-- Work item --
Return the data exactly, apart from leaving out the pictures.

-- Raw data --
══════

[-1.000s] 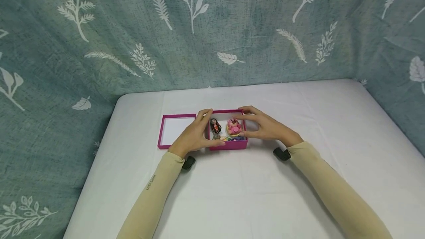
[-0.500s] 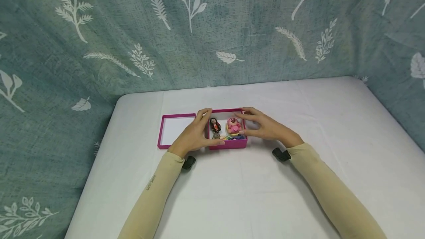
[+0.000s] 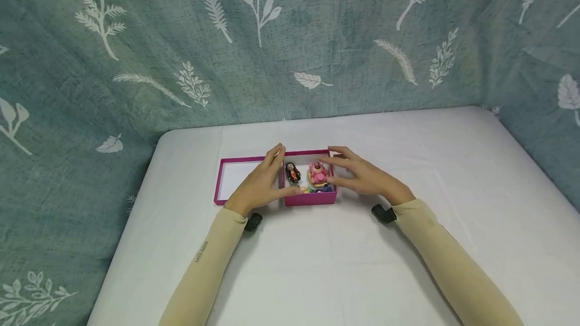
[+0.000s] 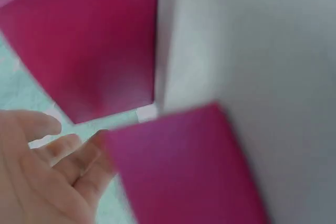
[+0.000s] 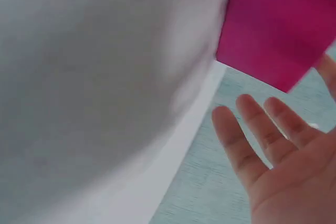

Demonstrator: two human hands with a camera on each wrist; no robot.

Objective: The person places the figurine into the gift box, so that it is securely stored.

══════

-- Result of the exercise --
[-1.000s] 
[-0.500s] 
[+0.000s] 
[+0.000s] 
[+0.000s] 

Demonstrator: two human hands with a camera on each wrist; no robot.

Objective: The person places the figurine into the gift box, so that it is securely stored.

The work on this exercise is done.